(Required work):
After locating the line that contains "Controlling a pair" in the data below, set down exactly that line and each one after it through the line that contains "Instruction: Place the", and nothing more.
---------------
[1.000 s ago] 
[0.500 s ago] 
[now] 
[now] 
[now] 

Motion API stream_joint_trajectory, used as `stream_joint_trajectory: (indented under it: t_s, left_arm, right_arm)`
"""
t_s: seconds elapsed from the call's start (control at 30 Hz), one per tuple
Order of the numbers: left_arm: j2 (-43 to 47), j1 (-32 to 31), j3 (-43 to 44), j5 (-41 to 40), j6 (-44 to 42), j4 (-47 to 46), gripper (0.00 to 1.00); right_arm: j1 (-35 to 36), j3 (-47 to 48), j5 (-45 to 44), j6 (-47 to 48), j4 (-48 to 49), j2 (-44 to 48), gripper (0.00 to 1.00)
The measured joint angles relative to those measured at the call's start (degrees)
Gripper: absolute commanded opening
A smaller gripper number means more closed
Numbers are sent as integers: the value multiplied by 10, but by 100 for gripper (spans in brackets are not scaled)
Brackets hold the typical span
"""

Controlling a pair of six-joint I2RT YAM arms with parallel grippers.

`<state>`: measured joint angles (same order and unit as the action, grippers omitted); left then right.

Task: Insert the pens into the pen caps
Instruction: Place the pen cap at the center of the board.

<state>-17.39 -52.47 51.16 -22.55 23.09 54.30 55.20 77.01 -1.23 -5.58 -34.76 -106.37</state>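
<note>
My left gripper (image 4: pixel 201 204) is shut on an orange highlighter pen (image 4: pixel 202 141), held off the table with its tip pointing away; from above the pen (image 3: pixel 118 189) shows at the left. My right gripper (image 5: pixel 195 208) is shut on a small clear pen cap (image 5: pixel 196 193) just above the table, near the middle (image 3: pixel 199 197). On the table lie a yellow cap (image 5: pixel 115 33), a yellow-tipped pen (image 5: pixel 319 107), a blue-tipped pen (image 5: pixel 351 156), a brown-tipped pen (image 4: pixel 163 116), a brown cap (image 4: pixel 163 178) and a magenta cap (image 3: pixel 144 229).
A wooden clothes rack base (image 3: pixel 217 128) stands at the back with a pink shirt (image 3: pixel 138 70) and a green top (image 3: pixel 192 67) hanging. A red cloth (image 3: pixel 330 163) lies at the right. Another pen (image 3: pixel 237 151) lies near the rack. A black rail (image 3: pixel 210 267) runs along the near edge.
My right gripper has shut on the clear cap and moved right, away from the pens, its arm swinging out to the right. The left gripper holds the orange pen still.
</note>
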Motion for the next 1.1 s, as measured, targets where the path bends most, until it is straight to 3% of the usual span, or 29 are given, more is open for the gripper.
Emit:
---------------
(Exercise output):
Controlling a pair of six-joint I2RT YAM arms with parallel grippers.

`<state>`: measured joint angles (same order and unit as the action, grippers omitted); left then right.

Task: Insert the pens into the pen caps
Instruction: Place the pen cap at the center of the board.

The required output has been given.